Due personaggi nati e cresciuti bene, almeno a sentire le persone che li hanno conosciuti trent’anni fa e ancora li frequentano.

10 Come scrive? Quando scrive?

Scrivo ogni volta che ne ho voglia e cioè spesso. Tranne che di notte. La notte è fatta per dormire e io lo faccio con la gioia e la spensieratezza degli incoscienti.

11 Il suo consiglio a un bravo autore che vorrebbe fare il mestiere di scrittore?

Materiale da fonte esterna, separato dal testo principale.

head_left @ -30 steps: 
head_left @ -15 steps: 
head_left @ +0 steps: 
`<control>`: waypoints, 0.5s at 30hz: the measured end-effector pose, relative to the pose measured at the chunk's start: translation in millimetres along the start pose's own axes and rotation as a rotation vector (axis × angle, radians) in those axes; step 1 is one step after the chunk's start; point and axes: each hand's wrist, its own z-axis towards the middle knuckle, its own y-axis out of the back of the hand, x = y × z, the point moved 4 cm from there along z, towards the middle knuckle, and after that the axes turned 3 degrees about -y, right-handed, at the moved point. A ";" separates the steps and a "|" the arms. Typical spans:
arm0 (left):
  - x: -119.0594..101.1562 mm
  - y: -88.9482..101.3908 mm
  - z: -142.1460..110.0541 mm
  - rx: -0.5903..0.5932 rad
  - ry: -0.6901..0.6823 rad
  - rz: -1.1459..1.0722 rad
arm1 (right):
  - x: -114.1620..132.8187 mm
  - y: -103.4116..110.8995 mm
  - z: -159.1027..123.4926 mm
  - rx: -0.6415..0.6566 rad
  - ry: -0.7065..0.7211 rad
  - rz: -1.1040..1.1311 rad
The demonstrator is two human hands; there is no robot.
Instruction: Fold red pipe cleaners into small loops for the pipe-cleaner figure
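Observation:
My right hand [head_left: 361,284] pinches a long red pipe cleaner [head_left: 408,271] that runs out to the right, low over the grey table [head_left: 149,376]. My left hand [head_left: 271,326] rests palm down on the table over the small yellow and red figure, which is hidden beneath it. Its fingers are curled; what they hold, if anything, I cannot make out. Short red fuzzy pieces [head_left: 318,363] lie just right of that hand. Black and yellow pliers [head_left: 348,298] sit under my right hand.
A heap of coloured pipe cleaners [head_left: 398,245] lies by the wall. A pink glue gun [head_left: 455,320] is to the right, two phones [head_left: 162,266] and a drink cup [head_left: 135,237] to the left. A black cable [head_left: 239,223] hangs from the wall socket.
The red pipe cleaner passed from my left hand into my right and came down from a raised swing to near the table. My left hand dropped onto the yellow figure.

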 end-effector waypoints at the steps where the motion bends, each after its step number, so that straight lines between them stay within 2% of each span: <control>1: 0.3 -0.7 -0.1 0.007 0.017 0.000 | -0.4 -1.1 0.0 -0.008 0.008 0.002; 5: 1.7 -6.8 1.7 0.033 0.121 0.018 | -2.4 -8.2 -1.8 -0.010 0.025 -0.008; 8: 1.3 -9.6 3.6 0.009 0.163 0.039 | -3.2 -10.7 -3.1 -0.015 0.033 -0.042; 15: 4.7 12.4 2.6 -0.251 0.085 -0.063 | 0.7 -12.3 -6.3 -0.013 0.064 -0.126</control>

Be’, se è un bravo autore non gli servono i miei consigli. Se non è bravo, ugualmente non gli servono perché non saprebbe che farne.

12 Cosa vuol fare da grande Loriano Macchiavelli?

La mia idea è che gli piacerebbe moltissimo fare lo scrittore: è convinto che non si sia mai abbastanza “scrittori”. Ma dovremmo chiedere a lui.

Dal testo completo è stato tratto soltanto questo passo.